» **WHAT TO WORK ON**
Reproduce every line below exactly as written; do not include the images.

──────────

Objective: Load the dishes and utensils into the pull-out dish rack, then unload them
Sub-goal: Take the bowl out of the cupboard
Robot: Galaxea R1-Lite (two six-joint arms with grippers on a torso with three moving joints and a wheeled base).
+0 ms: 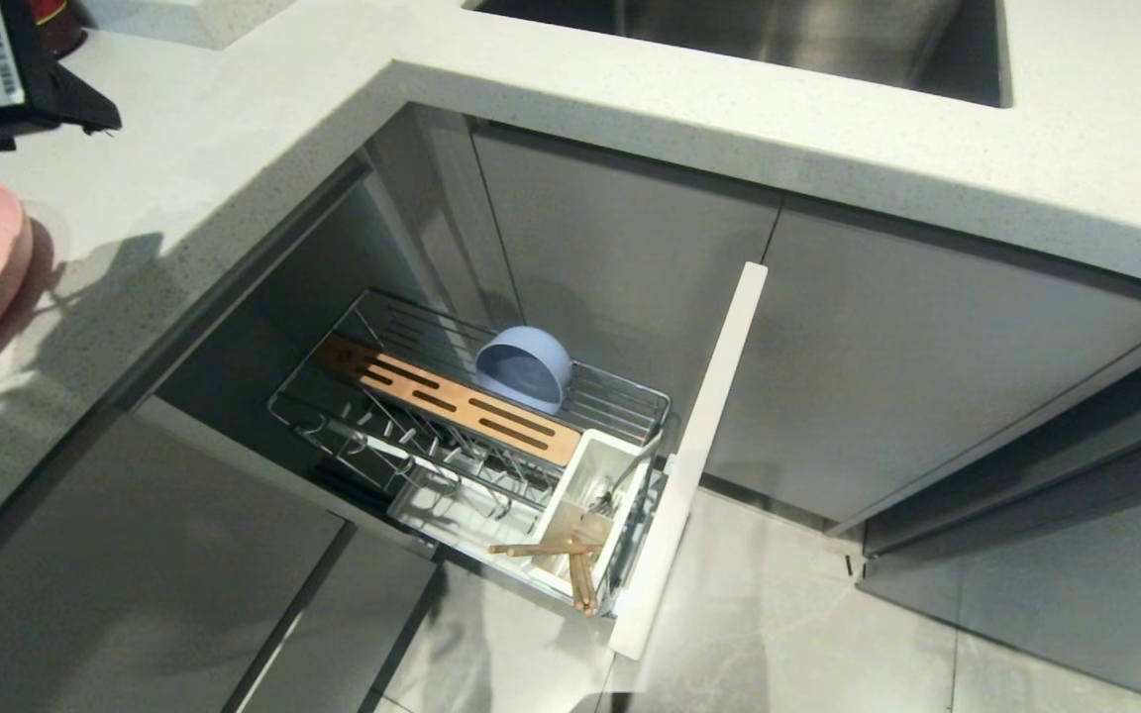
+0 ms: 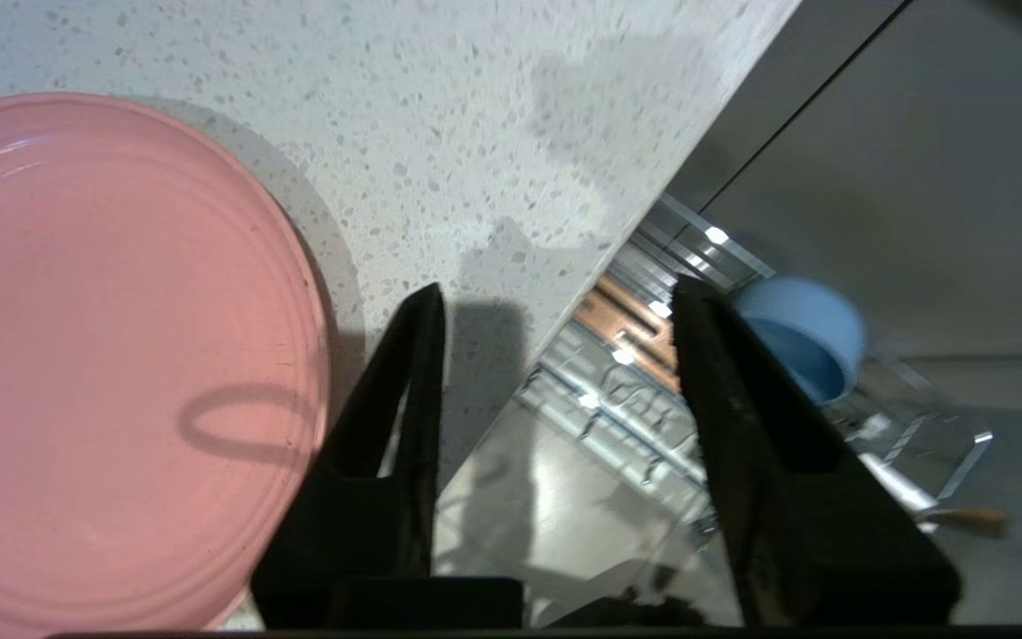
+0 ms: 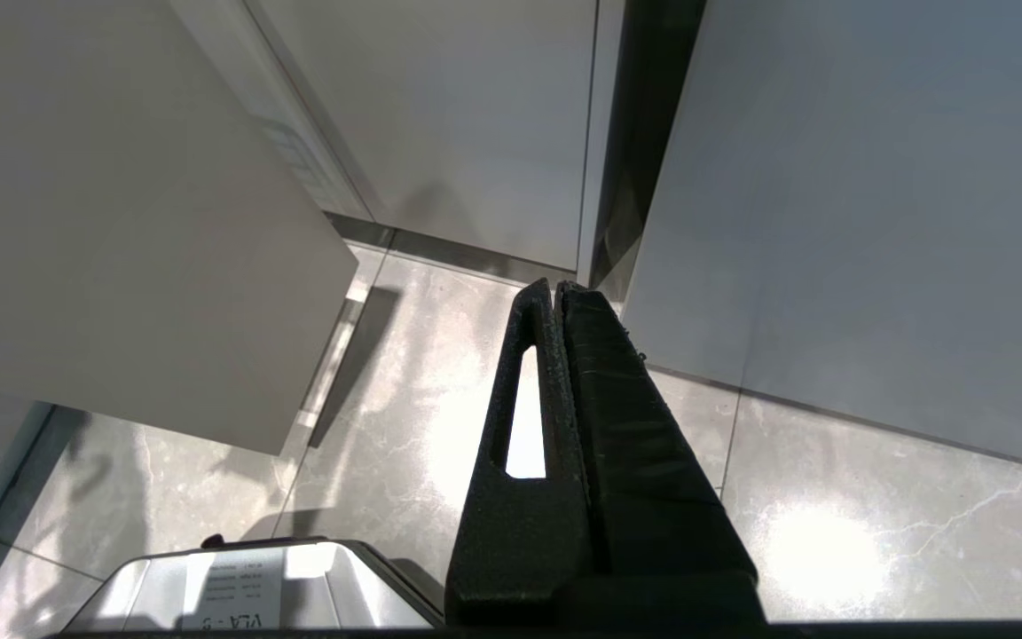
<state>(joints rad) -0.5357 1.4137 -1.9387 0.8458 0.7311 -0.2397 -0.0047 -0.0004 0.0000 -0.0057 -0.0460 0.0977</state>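
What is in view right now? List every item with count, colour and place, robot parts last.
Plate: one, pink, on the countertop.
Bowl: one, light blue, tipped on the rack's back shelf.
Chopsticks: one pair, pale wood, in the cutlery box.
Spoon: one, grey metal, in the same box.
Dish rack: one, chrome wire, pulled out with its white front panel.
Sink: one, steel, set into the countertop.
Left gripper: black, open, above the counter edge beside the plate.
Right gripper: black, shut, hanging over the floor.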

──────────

» **RESULT OF THE EXERCISE**
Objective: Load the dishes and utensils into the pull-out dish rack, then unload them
Sub-goal: Take the bowl out of the cupboard
Robot: Galaxea R1-Lite (two six-joint arms with grippers on a torso with three moving joints and a wheeled base).
+0 ms: 
+0 ms: 
+0 ms: 
<state>(joints rad) -0.5357 1.4137 -1.9387 0.8458 0.7311 -0.2397 -0.0047 -0.0004 0.0000 -0.0057 -0.0460 0.0977</state>
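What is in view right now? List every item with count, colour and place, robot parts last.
Plate: one, pink, on the countertop.
Bowl: one, light blue, tipped on the rack's back shelf.
Chopsticks: one pair, pale wood, in the cutlery box.
Spoon: one, grey metal, in the same box.
Dish rack: one, chrome wire, pulled out with its white front panel.
Sink: one, steel, set into the countertop.
Left gripper: black, open, above the counter edge beside the plate.
Right gripper: black, shut, hanging over the floor.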

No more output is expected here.